He does not see the bullet that will end his revolution, and his life. That is the way of these things; one fights on a barricade with the dream of life that is to come, even while the certain spectre of death hovers along the street, waiting to pounce. Courfeyrac pays it no heed; he holds the centre of the barricade as he held the centre of three friends; smiling, laughing at the inevitable, with a heart that will never yield. The interior of the barricade is so strewn with torn cartridges that one would have said that there had been a snowstorm; he pays it no heed, for there is no time. Blood trickles from a wound in the shoulder, and another along his side; he fights on, trying to make each of his final few rounds count. But they swarm, these Guardsmen, using their advantage of numbers to dispel the disadvantage of their position and all he can do is choose the nearest to aim at.

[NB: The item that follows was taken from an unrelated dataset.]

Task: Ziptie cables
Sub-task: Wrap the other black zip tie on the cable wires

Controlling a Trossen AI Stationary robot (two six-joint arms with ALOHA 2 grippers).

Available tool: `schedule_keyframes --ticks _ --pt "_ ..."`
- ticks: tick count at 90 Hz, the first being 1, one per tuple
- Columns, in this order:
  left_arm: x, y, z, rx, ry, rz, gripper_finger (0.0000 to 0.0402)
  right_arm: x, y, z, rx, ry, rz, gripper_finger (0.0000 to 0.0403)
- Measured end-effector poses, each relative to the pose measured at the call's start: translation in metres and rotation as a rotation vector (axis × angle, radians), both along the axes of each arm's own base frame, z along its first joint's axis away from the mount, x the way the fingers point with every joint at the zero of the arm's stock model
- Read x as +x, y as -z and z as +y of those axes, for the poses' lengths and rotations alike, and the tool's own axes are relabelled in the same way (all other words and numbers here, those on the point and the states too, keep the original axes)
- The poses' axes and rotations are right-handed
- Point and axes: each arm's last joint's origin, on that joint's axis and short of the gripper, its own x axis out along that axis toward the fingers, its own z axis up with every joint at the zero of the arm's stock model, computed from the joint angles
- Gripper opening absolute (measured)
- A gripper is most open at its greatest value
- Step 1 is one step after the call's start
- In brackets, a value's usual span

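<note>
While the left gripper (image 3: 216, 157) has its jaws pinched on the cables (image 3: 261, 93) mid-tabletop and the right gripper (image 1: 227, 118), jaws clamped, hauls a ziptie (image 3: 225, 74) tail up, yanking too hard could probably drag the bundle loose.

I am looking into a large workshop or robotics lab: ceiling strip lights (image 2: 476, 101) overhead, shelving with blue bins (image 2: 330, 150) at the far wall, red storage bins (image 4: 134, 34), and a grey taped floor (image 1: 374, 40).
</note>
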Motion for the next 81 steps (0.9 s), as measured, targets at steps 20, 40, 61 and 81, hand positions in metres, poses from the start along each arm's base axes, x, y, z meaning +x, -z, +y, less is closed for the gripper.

But in the end, the whirlwind of the sepulchre comes to rest for him. No, he does not see the bullet. The cannon balls took the hat off his head, but it is a rifle round that takes the life from his heart. A thud in the chest that spins his body, a last view of what their efforts have brought (a street of blood, and the white of cartridges; Bossuet killed; Feuilly killed; Combeferre with bayonets stretching towards him as though time has slowed to the pace of change)…
…and he falls, with no more thought of life than it now cares to think of him.